BEGIN GIVEN MATERIAL
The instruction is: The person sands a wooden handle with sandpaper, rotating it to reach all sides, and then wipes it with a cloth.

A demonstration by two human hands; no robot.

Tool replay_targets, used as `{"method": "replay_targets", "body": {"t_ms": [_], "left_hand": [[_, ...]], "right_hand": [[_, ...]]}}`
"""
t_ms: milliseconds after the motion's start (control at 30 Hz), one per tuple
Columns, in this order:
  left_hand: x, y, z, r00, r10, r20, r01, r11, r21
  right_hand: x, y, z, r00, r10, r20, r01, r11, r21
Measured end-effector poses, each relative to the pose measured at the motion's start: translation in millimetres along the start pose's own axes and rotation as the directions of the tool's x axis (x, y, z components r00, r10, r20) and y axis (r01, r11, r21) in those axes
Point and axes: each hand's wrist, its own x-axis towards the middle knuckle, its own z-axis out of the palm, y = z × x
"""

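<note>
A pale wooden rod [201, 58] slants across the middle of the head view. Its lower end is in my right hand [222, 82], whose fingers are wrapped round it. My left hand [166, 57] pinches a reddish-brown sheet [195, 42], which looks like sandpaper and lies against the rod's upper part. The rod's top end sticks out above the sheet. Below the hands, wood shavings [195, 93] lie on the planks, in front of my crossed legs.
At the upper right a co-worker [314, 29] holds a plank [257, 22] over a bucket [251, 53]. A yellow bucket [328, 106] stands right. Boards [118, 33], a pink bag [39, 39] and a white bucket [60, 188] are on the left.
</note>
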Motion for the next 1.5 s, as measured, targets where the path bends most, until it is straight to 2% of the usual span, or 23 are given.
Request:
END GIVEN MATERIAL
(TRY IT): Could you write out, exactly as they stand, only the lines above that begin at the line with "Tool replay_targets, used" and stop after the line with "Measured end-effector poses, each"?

(SOLUTION FOR THIS EXERCISE):
Tool replay_targets, used as `{"method": "replay_targets", "body": {"t_ms": [_], "left_hand": [[_, ...]], "right_hand": [[_, ...]]}}`
"""
t_ms: milliseconds after the motion's start (control at 30 Hz), one per tuple
Columns, in this order:
  left_hand: x, y, z, r00, r10, r20, r01, r11, r21
  right_hand: x, y, z, r00, r10, r20, r01, r11, r21
Measured end-effector poses, each relative to the pose measured at the motion's start: translation in millimetres along the start pose's own axes and rotation as the directions of the tool's x axis (x, y, z components r00, r10, r20) and y axis (r01, r11, r21) in those axes

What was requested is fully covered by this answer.